§ **Action item**
When the line containing "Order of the" appears in the data below, begin copying there and stop only after the line containing "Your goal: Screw".
--- Input material Enclosed Below ---
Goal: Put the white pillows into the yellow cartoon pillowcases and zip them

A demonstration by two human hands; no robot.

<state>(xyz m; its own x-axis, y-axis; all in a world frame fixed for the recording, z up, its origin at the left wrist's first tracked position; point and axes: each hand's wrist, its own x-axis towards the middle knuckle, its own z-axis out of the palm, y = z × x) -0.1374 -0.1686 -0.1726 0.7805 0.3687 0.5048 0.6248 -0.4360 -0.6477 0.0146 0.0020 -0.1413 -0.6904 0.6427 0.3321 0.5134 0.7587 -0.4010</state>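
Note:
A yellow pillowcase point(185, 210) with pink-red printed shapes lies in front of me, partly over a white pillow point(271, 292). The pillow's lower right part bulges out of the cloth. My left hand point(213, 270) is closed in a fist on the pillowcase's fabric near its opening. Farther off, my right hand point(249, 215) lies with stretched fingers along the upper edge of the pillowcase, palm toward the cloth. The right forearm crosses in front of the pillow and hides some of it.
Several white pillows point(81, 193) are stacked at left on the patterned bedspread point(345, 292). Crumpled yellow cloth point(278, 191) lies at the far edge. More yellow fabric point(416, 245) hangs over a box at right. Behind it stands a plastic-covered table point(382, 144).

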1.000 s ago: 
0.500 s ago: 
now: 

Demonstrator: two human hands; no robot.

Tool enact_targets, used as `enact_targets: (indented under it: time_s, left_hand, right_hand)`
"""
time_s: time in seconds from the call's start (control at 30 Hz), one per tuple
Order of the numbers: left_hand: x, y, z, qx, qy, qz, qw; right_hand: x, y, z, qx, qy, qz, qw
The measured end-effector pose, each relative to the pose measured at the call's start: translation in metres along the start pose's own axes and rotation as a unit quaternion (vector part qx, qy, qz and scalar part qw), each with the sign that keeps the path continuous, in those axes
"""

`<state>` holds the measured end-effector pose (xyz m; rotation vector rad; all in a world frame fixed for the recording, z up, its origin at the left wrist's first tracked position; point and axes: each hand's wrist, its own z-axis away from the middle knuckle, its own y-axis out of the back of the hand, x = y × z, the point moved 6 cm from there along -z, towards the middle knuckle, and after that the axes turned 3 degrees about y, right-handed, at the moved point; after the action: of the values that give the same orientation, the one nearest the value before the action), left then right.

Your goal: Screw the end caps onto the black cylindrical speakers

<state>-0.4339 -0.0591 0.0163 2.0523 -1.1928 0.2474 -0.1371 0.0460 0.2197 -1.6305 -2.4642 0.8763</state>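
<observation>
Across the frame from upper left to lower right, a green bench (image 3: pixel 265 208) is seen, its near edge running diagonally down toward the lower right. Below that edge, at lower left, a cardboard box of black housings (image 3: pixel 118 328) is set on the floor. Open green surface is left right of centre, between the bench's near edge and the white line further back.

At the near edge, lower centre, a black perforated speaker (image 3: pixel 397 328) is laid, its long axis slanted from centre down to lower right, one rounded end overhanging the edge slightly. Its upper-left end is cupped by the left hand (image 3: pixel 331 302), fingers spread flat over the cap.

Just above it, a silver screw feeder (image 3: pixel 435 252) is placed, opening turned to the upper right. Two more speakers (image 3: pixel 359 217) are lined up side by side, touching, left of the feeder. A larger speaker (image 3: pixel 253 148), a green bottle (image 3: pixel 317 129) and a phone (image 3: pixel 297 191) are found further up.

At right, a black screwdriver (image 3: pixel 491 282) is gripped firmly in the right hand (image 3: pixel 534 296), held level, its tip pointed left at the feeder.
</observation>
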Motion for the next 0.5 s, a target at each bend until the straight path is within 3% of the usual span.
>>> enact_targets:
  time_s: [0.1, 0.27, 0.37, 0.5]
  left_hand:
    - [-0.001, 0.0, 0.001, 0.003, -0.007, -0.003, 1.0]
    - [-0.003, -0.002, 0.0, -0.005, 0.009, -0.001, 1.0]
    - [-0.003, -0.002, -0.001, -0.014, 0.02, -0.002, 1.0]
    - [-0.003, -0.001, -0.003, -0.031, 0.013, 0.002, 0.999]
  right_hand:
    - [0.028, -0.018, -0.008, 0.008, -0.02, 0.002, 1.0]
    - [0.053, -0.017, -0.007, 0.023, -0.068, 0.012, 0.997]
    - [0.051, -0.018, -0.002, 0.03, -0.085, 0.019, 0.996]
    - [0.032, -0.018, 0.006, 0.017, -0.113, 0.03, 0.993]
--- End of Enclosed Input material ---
§ **Expected answer**
Order of the numbers: left_hand: x, y, z, qx, qy, qz, qw; right_hand: x, y, z, qx, qy, qz, qw
The measured end-effector pose, each relative to the pose measured at the call's start: translation in metres along the start pose's own axes and rotation as a unit quaternion (vector part qx, qy, qz and scalar part qw), each with the sign that keeps the path continuous, in those axes
"""

`<state>` holds the measured end-effector pose (xyz m; rotation vector rad; all in a world frame fixed for the recording, z up, its origin at the left wrist's first tracked position; point and axes: each hand's wrist, its own z-axis away from the middle knuckle, its own y-axis out of the back of the hand, x = y × z, the point moved 6 cm from there along -z, towards the middle knuckle, and after that the axes turned 3 degrees about y, right-handed, at the moved point; after the action: of the values that give the same orientation, the one nearest the value before the action), left then right.

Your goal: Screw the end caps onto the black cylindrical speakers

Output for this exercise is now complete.